Physicians frequently deal with the loss of a patient in the emergency department and in intensive care units. These deaths are often due to unforeseen violent circumstances, such as gunshot wounds, motor vehicle accidents, suicides, and homicides. Only after extensive, failed resuscitation attempts will the emergency department team end their efforts. This harrowing experience takes not only a physical but emotional toll on the providers, as they are the last hope of survival for the patient. The loss of a patient’s life reflects immense personal and professional stress and anxiety on the emergency physician. However, they must put aside their grief to disclose the bad news to family members of a patient who has died unexpectedly. The physician likely lacks a prior intimate relationship with the family. This lack of familiarity makes it important that health professionals are aware of and ready for various emotional reactions from the family so that he or she can alleviate extended grief and bereavement.[1][2][3][4][5]

Function

Death Notification

Having a planned approach to the unforeseen circumstances in the ED or hospital is useful for both the family of the deceased and health professional in charge. The GRIEV_ING mnemonic provides an organized method for concise and accurate death notification; it delivers all the necessary information to the family and is simple to remember for clinicians. 
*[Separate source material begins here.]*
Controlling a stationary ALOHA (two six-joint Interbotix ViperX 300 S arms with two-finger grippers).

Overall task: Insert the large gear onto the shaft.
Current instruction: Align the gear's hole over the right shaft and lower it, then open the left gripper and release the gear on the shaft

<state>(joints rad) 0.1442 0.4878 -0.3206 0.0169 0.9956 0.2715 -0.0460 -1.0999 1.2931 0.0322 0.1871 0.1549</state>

  • Gather (G): Gather the family members and place them in a quiet, private environment. Assist the family and give information to everyone at one time, allowing for optimal support within the family. [6]
  • Resources (R): Call for additional support resources available to assist the family (e.g., chaplain services, family ministers, additional family. and friends).  
  • Identify (I): Identify yourself. Identify a deceased individual by name. Identify the family's state of knowledge, for example, are they aware of the situation? Will news of death be unexpected? Identify a level of open communication, for example, ask the family members to sit and sit as well.
  • Educate (E): Briefly educate the family about the events that have occurred in the emergency department. Educate them about the current state of their loved one. Educate in thoughtful language and do not use technical terms.
  • Verify (V): Verify the death of the family member Be clear by using the words death, died, or dead. Do not use religious phrases to avoid offending family members.
  • _ (Space): Stop talking and give the family personal space and time to comprehend what you said.
  • Inquire (I): Ask if there are any questions or how you may help.
  • Nuts and Bolts (N) Inquire about organ donation, funeral services, and personal belongings. Offer the family the opportunity to view the body. 
  • Give (G): Give the family your card and contact information. Offer to answer any questions that may arise later. Always return their call.

Issues of Concern

Reactions to Expect

Reactions of grieving family members often differ. Some common emotional reactions observed during times of grief are feelings of numbness, sadness, anger, hopelessness, irritability, denial, guilt, fear, and anxiety. Some common cognitive reactions are difficulty concentrating, confusion, difficulty making decisions, and disbelief. Some common behavioral reactions are blaming others, avoidance of the situation, and acting out. Stay calm and be respectful of the family of the deceased as individuals express their emotions. If you choose to touch a grieving family member, the shoulders are the most appropriate location.[7]

Clinical Significance

When notifying the family members of patients who died suddenly, it is necessary to provide complete, correct information about the death. An accurate death notification may diminish the tendencies for survivors of the deceased to develop complicated health conditions, such as prolonged grief disorder (PGD) or posttraumatic stress disorder (PTSD).[8][9]

Proper death notification protocols are not only vital for family members but may also reduce adverse physiological and psychological responses experienced by clinicians in such stressful situations. Faced with delivering the difficult news of a patient’s death under their care, clinicians and nurses commonly experience the following: excess cortisol upset and irregular heart rate, combined with feelings of sadness and disappointment resulting in insomnia. This hindrance to attention and concentration will negatively affect the high quality of care expected.

Other Issues

Special Situations

Long Distance Notifications

Proceed with the aforementioned GRIEV_ING mnemonic. If the family of the deceased feel inclined to come to the hospital, request that they are accompanied and make certain someone is accessible to answer any of their questions.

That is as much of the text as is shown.